[Problem to solve]:
Output a verbatim copy of the data, cut off after the line that contains "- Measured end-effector".

[Source data]:
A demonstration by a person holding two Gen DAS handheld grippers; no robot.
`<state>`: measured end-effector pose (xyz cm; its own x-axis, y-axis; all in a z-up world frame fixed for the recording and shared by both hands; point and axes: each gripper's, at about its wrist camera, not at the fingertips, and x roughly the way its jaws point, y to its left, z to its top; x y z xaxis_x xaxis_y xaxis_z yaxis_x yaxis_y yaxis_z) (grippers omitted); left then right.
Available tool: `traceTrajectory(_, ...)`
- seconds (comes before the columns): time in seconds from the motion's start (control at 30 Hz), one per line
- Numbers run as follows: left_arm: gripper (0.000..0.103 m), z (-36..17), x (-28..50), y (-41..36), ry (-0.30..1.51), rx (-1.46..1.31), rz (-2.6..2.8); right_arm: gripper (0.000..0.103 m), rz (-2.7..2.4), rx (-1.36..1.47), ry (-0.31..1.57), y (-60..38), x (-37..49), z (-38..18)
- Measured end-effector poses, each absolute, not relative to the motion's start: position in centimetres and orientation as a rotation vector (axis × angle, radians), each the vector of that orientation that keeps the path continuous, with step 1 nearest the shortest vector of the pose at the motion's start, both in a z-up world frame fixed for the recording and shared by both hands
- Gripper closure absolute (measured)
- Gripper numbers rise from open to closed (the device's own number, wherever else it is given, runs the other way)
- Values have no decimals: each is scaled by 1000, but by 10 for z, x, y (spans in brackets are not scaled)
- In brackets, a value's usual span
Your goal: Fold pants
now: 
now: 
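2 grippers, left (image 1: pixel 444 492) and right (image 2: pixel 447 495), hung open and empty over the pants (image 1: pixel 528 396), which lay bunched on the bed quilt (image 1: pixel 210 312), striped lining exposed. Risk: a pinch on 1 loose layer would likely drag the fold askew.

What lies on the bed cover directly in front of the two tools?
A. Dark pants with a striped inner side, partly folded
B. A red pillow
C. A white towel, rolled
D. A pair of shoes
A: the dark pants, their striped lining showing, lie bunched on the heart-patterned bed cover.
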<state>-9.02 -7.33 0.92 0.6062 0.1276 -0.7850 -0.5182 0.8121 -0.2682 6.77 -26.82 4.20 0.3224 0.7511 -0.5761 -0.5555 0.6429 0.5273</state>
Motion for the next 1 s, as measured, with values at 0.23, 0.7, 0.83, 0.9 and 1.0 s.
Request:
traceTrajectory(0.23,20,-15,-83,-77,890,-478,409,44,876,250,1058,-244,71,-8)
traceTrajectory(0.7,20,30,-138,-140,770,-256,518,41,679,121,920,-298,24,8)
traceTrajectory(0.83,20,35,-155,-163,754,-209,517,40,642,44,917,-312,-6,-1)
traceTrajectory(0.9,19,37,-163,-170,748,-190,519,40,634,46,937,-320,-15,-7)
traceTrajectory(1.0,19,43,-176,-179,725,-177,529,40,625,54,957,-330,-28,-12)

[Exercise response]:
A demonstration by a person holding two Gen DAS handheld grippers; no robot.
`<state>`: measured end-effector pose (xyz cm; its own x-axis, y-axis; all in a z-up world frame fixed for the recording and shared by both hands; point and axes: each gripper's, at about its wrist camera, not at the fingertips, and x roughly the way its jaws point, y to its left, z to its top; x y z xaxis_x xaxis_y xaxis_z yaxis_x yaxis_y yaxis_z) (grippers omitted); left then right.
Available tool: `traceTrajectory(_, ...)`
- seconds (comes before the columns): time in seconds from the motion's start (control at 30 Hz), one per line
- Numbers run as follows: left_arm: gripper (0.000..0.103 m), z (-36..17), x (-28..50), y (-41..36), ry (-0.30..1.51), rx (-1.46..1.31), rz (-2.6..2.8); right_arm: gripper (0.000..0.103 m), rz (-2.7..2.4), rx (-1.36..1.47), ry (-0.31..1.57), y (-60..38), x (-37..49), z (-38..18)
- Measured end-effector poses, each absolute, not relative to the motion's start: position in centimetres and orientation as a rotation vector (axis × angle, radians), each the vector of that orientation that keeps the path continuous, with step 1 nearest the shortest vector of the pose at the motion's start, both in a z-up world frame fixed for the recording and shared by both hands

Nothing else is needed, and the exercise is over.